Un voyage en Grèce est aussi une belle promenade en terroir linguistique. Commander un lefkó krasi (vin aussi blanc qu’un leucocyte), remercier le serveur d’un sas efcharistó (action de grâce comme l’Eucharistie) et le payer pénte euros (autant que de côtés dans un pentagone), c’est sentir revivre en pleine sensation ces racines qui structurent notre langue mais s’y sont, en quelque sorte,  anesthésiées.

Un plaisir tout particulier est d’y demander l’addition – to logariasmó. Imaginez le rêve que ce serait de demander cela en France ! Si nous pouvions payer des logarithmes plutôt que des additions, la vie serait bien douce, surtout aux beaux jours en terrasse. Le premier verre de blanc vous coûterait cinq euros  ; mais le suivant ne vous coûterait que 70 centimes de plus, et pour la même somme on vous en apporterait encore deux de plus. Après cette tournée-là, on arrête, promis ; sinon ce serait encore quatre verres de plus pour seulement 70 centimes additionnels ! À ce compte-là, on ne parle plus d’happy hour mais d’incitation à l’ivresse publique.

Le logarithme, en effet, est une incroyable petite machine à transformer les multiplications en additions.
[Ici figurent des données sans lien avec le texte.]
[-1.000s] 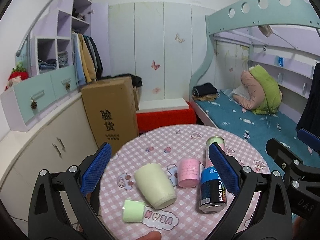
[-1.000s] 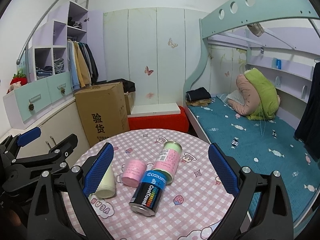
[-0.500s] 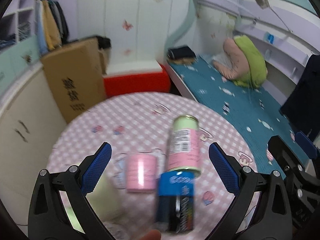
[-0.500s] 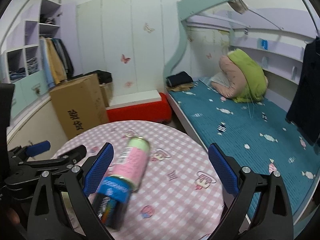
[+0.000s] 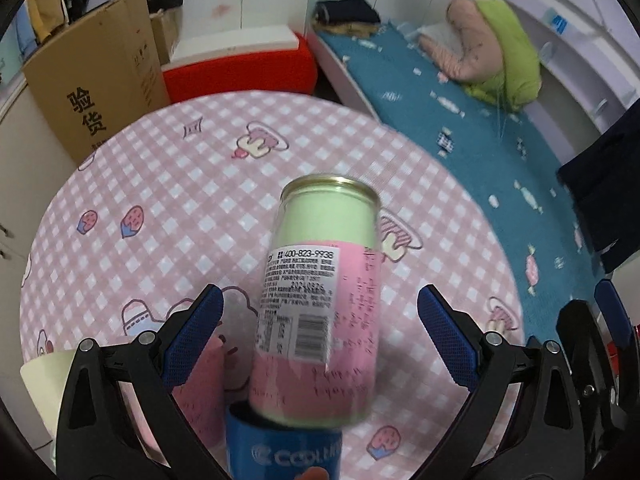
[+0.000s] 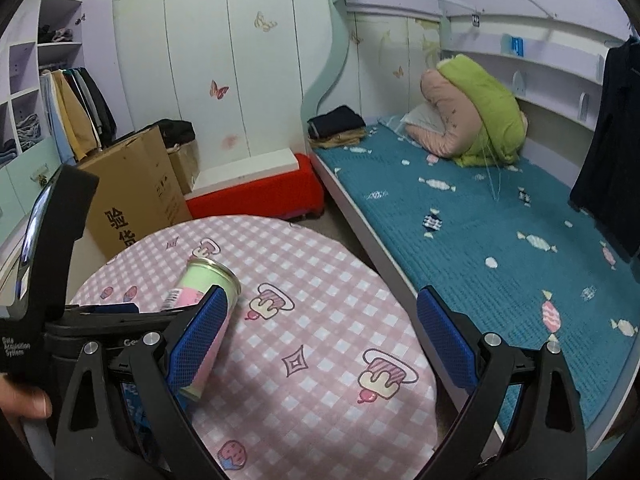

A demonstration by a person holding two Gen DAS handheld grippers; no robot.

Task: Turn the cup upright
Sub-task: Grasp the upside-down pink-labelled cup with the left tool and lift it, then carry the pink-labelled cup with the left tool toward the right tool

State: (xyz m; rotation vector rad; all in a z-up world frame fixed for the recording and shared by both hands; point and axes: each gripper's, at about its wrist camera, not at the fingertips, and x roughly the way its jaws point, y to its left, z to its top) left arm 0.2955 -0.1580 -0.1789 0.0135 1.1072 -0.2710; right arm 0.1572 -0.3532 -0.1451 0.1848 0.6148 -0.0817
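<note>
A pink-and-green can (image 5: 320, 300) lies on its side on the round pink checked table (image 5: 160, 184), its metal end pointing away. My left gripper (image 5: 320, 344) is open, its blue pads on either side of the can without touching it. A cream cup (image 5: 44, 384) lies at the lower left edge, partly hidden by the left finger. A pink cup (image 5: 200, 396) lies beside the can. My right gripper (image 6: 320, 340) is open and empty over the table's right half; the can (image 6: 204, 284) shows left of it.
A blue-and-black CoolTowel can (image 5: 284, 444) lies just under the pink-and-green can. The left gripper's body (image 6: 52, 264) fills the right wrist view's left side. A cardboard box (image 5: 92, 80), a red bench (image 5: 240, 64) and a bed (image 5: 480, 128) stand beyond the table.
Both grippers have moved right and forward over the table. The left gripper has come down close around the pink-and-green can; the cream cup has slid to the view's lower left edge.
</note>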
Il en existe en réalité une infinité, mais ils se ressemblent tous ; les plus connus sont le logarithme à base 10, noté log10, sa variante log2 (chère aux informaticiens, comme on pourrait s’en douter), et surtout le seul et unique logarithme népérien, noté ln.

Comment cela fonctionne-t-il ? Un logarithme est une fonction réelle d’une variable réelle, c’est-à-dire un objet mathématique qui produit un nombre à partir d’un autre nombre. Il existe un immense et fascinant zoo de fonctions, que nous aurons certainement l’occasion d’explorer ; mais puisqu’il est question de Grèce, concentrons-nous aujourd’hui sur notre belle ln.

Comme toute fonction, ln est une machine qui calcule un nombre appelé image à partir d’un autre appelé argument. L’image d’un nombre x par la fonction ln est aussi appelée logarithme népérien de x (logarithme tout court pour les intimes), et on la note ln(x). Par exemple, l’image du nombre 1 par la fonction ln, donc le logarithme de 1, est égale à zéro : on écrit cela ln(1) = 0. De même, ln(2) = 0,69 (environ) ; et ln(3) = 1,10 (environ). Ce dernier nombre peut aussi se prononcer comme “Hélène de Troie”, et je vous épargne les lamentables plaisanteries de taupin qui en découlent.

En l’occurrence, et contrairement à d’autres fonctions, ln n’accepte pas n’importe quel nombre en argument : on doit lui donner un nombre strictement plus grand que zéro (aussi petit soit-il), sinon elle déclare forfait. Par ailleurs, ln est ce qu’on appelle une fonction strictement croissante : plus un nombre est grand, plus son logarithme l’est. C’est aussi une fonction dite surjective : pour tout nombre y (positif ou négatif), il existe un nombre (en l’occurrence unique, et bien sûr plus grand que zéro) dont y est le logarithme.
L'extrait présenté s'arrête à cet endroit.